Writing in the Washington Post this morning, Tim Geithner and Larry Summers outline a five-point plan for dealing with the underlying problems in our financial system, entitled A New Financial Foundation.

The authors are not completely clear on what they think caused the current crisis, but you can back out some points from their reasoning – and the implicit view seems quite at odds with reality.

  1. Their view: Regulation is overly focused on safety and soundness of individual banks. Reality: There was a complete failure of safety and soundness supervision. This must be fundamental to any financial system – without this, you’ll get mush every time.
  2. Their view: “A few large institutions can put the entire system at risk,” so we need a system regulator. Reality: you need to control the behavior of large institutions, more than a few of which got us into this mess. If you can’t come up with a proposal to prevent them from taking system-damaging risk (and there is nothing in today’s article about this), then break them up. The article mentions penalties for being large - higher capital and liquidity requirements for larger banks; we’ll see the details in/after Geithner’s speech tomorrow, but I am not holding my breath for anything meaningful.
  3. Their view: All large firms will be subject to consolidated supervision by the Federal Reserve and there will be a council of supervisors. Reality: we have plenty of layers, up to “tertiary” regulators (and beyond, in some senses) and there is already enough opportunity for regulatory arbitrage. What prevents the biggest banks from capturing or manipulating regulators? There is no mention in today’s document of the extent to which everyone, including the authors, believed in the big banks’ risk management abilities last time – and continue to rely on the advice of their people today.
  4. Their view: The originator “of a securitization” will be required to “retain a financial interest in its performance.” Reality: It was a big unpleasant shock when everyone realized that Lehman, Bear Stearns, and others had retained a large exposure to dubious financial products, some of which they had issued. We are back to the Greenspan fallacy here – if financial firms have an incentive not to screw up on a massive scale, they won’t.
  5. Their view: “[T]he administration will offer a stronger framework for consumer and investor protection across the board.” This sounds incredibly vague and may be the worst news today. It looks like they are backing away from the idea of a Financial Products Safety Commission, for example as proposed by Elizabeth Warren.

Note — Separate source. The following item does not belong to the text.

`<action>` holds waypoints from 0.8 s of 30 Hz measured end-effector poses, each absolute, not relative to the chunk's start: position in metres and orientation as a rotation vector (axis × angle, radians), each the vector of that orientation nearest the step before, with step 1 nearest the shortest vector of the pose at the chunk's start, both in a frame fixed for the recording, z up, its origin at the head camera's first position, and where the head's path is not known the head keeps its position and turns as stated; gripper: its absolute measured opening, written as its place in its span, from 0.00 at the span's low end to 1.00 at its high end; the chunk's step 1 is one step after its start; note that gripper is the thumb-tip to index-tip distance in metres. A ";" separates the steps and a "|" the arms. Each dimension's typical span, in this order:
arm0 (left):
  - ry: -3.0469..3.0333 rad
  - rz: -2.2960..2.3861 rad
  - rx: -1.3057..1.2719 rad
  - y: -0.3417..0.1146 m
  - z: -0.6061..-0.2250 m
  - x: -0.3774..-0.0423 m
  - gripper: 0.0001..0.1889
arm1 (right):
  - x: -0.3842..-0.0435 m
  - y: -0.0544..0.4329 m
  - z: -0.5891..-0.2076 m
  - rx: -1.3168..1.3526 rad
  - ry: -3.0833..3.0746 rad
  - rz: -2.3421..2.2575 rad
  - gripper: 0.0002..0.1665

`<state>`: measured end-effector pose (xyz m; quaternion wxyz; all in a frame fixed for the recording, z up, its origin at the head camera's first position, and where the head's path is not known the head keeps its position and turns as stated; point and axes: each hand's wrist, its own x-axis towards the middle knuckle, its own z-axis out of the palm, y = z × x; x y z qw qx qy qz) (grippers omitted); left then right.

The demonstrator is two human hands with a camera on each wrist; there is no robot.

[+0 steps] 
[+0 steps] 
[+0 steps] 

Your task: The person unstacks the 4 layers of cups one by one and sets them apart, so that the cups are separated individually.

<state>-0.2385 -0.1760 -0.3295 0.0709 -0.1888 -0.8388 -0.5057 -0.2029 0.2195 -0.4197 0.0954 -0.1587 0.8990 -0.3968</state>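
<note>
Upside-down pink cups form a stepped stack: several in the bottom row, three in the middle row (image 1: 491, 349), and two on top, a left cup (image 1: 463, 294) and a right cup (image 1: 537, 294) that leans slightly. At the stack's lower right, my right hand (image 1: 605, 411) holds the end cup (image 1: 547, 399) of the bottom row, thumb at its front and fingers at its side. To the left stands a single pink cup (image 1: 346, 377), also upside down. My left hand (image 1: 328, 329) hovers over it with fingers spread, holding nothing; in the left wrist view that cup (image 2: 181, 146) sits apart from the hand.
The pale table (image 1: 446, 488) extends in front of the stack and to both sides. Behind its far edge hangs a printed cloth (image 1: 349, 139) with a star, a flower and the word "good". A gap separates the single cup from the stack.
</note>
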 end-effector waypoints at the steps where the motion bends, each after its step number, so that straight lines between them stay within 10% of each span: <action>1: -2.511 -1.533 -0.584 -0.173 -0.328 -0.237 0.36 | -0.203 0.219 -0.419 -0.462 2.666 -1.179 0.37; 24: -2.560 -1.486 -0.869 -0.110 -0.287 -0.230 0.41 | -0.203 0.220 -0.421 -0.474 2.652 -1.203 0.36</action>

And of course the complete omissions from this document are breathtaking. No mention of executive compensation or the structure of compensation within the financial sector. Not even a hint that the complete breakdown of corporate governance at major banks contributed to excessive risk taking. And no notion of regulatory capture-by-crazy-ideas of any kind.

There are a couple of positive notes towards the end. The administration will seek a resolution authority for dealing with failed banks, but we knew this already. And the authors recognize the need to change how financial systems operate around the world; unfortunately, there is zero detail on this crucial point.

Overall, there are no surprises here. Brick by brick, we are building the foundation for the next financial crisis; by all indications, it will be more disruptive and a great deal more damaging than the crisis of 2008-09. But presumably by then the authors will be out of office.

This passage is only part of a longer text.